Patent includes the innovation of recognising a telephone number

Apple wins ITC bout with HTC, Android itself at risk

The US International Trade Commission issued a determination on Friday that Taiwanese smartphone giant HTC is infringing upon two Apple patents in the firm’s Android smartphones.

The rule is a serious blow to HTC and the announcement briefly set the firm’s stock tumbling six per cent although it has since recovered somewhat. The ITC has the ability to block the imports of devices deemed to be infringing which would deny HTC the largest single market in the world for high-end smartphones.

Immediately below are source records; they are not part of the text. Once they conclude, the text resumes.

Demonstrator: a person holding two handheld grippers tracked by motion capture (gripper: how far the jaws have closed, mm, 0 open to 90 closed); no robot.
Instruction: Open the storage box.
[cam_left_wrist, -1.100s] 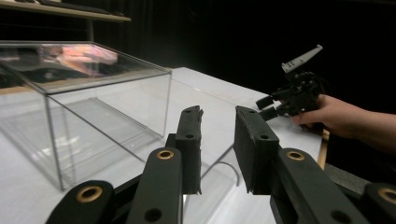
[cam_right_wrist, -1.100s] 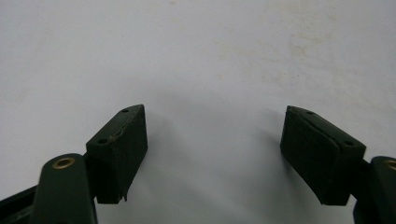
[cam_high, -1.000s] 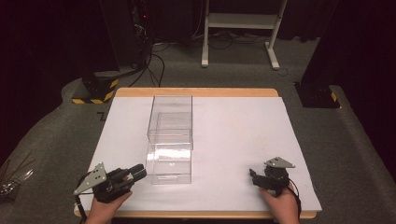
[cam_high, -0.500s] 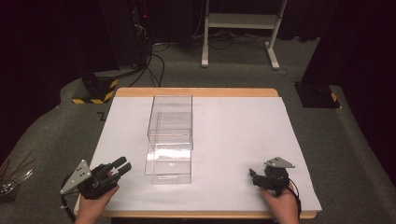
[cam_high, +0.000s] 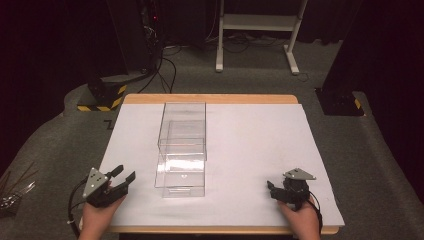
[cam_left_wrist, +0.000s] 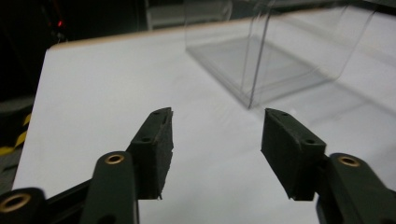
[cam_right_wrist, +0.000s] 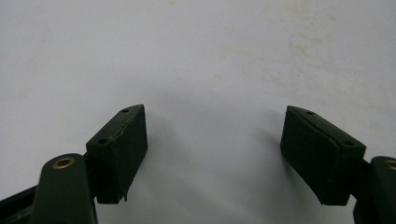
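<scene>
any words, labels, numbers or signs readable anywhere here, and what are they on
No text can be read.
A dark mark on the grey mat at the white sheet's far left corner, around: cut off, too small to read.
Yellow and black hazard stripes on the floor block: a warning pattern, no words.
Clear box, left gripper, right gripper: no labels visible.

The white table sheet (cam_high: 260, 150) was brightly lit from above while the room across the top of the high view lay nearly black. In the left gripper view, the clear box (cam_left_wrist: 271, 60) at upper right was soft and blurred. Soft shadows fell under the jaws in the right gripper view.
</scene>
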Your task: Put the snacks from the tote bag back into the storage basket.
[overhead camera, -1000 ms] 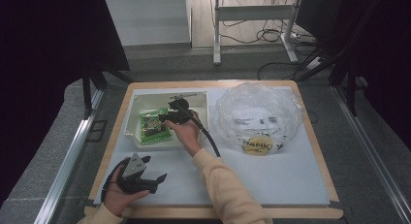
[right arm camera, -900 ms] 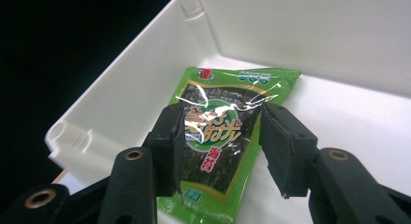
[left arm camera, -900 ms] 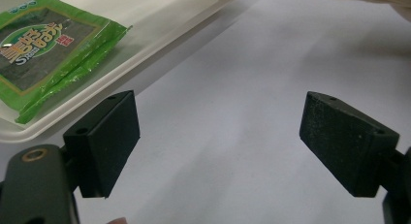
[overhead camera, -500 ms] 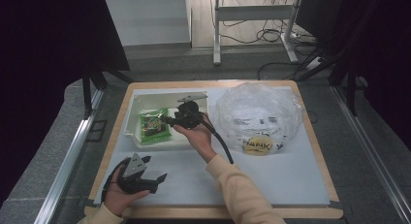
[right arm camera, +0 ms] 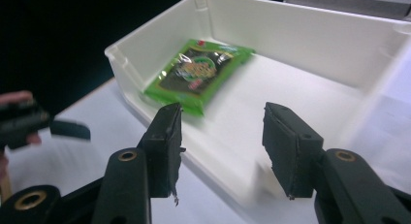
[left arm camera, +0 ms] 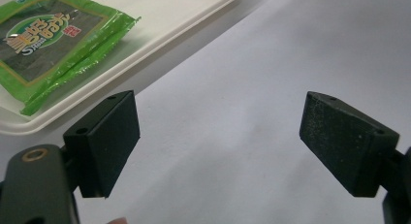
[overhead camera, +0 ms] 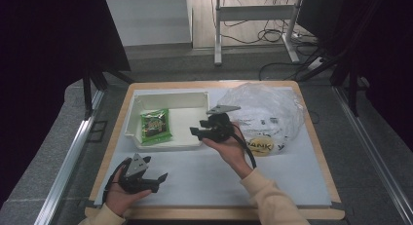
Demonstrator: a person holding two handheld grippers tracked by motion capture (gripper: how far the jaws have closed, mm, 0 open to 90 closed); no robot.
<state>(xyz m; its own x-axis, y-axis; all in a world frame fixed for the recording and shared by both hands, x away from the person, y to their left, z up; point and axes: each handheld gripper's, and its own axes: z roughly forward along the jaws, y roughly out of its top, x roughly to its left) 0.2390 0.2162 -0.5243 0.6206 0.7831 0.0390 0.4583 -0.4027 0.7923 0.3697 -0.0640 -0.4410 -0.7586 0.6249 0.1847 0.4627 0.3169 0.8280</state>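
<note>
- High view first: the right gripper point(overhead camera: 198, 132) is up off the table, just past the front right corner of the white bin point(overhead camera: 168, 99), jaws pointing left toward it.
- Its jaws are apart with nothing between them. The right gripper view shows that clearly, just bin floor in the gap, and they've been easing open a touch.
- The green snack packet point(overhead camera: 156, 126) lies flat inside the bin, on the left half of the floor, well apart from the right gripper. It's got a dark printed panel in the middle. I can't read the brand.
- Right gripper view has the packet point(right arm camera: 199, 71) a bit blurry beyond the jaws, lying at an angle near the bin's left wall point(right arm camera: 127, 64).
- The left gripper point(overhead camera: 157, 180) sits low at the near left of the table, cradled in the left hand point(overhead camera: 122, 196), jaws aimed right across the white mat point(overhead camera: 204, 171).
- Its jaws are wide open too, gripping nothing. In the left gripper view there's only bare mat between the two pads, with a corner of the bin and the packet point(left arm camera: 51, 42) off to the upper left.
- Over on the right of the table there's a crumpled clear plastic bag point(overhead camera: 265, 113) with a round yellow label point(overhead camera: 260, 146) at its near edge, right beside the right hand point(overhead camera: 229, 149).
</note>
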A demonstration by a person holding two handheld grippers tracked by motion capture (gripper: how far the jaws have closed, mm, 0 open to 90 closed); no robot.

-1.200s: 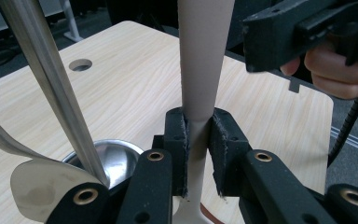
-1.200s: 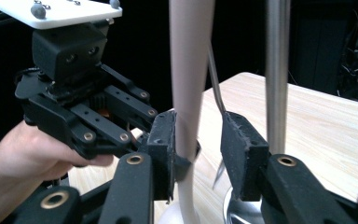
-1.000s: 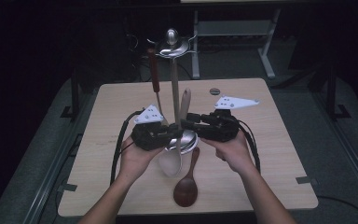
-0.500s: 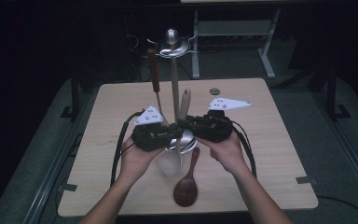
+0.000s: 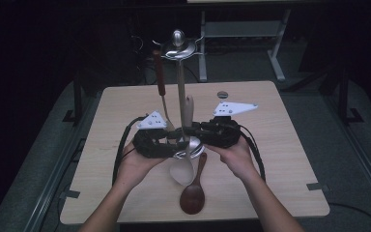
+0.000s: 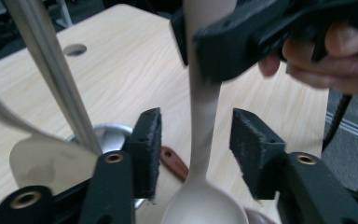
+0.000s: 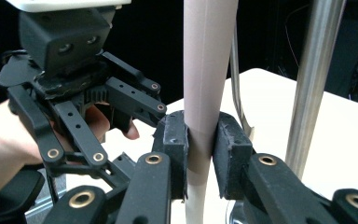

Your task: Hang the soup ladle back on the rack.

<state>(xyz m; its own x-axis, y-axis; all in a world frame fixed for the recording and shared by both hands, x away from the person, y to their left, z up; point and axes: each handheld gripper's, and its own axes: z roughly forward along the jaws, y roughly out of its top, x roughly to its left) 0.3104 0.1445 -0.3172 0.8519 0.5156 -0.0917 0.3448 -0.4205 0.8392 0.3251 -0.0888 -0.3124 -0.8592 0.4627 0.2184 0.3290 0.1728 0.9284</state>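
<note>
A cream spoon (image 5: 188, 109) stands upright beside the metal pole (image 5: 180, 92) of a utensil stand, bowl down near the stand's base. My right gripper (image 7: 200, 135) is shut on its handle (image 7: 209, 60), having just been closing. My left gripper (image 6: 196, 126) has just been opening. Its pads (image 6: 149, 140) now stand apart on either side of the spoon's lower handle (image 6: 204, 116) without touching it. In the high view the left gripper (image 5: 174, 145) and the right gripper (image 5: 193, 131) meet at the pole from either side.
A dark brown wooden spoon (image 5: 193, 195) lies on the table in front of the stand. A red-handled metal utensil (image 5: 160, 77) hangs from the stand's top, its blade (image 6: 42, 158) by my left jaw. A round hole (image 5: 222, 94) marks the table's far side.
The right gripper has shifted slightly left, in toward the spoon handle. Both hands otherwise stay at the stand's base.
</note>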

Patent activist Florian Mueller said that he believes "it’s very likely that all Android devices infringe" upon the Apple patents which will likely add to the patent woes Google faces with the Android mobile operating system. It’s possible that manufacturers using Android may end up needing to pay significant royalties to Apple, Microsoft and Oracle depending how ongoing patent cases pan out.

One of the patents is US Patent No 5,946,647 which was filed in 1996 and describes a "system and method for performing an action on a structure in computer-generated data." Specifically it relates to the automatic recognition of phone numbers and email addresses such as in text messages, allowing the mobile device to offer appropriate actions such as calling and emailing numbers and address from within the text client.

Such an ‘innovation’ may seem strikingly obvious but the US software patent system is famously broad in this regard. Another of the patents relates to "real-time signal processing system for serially transmitted data," with Apple arguing that one particular system-on-chip made by Qualcomm infringes, hence so does the named HTC Nexus One.

If this is found to infringe upon Apple’s patents then it raises the spectre of hefty licence fees, damages or import bans for virtually every Android smartphone or other operating system phone based on such chips, of which there are many.

HTC said that the firm will appeal and continue to "vigorously fight" the patent claims and that the firm is prepared to implement "alternate solutions" to avoid the patents in question. However the Mueller described the patent as likely to be "extremely hard to work around."

If not resolved the action could result in the banning of HTC Android devices from import in the US within four months.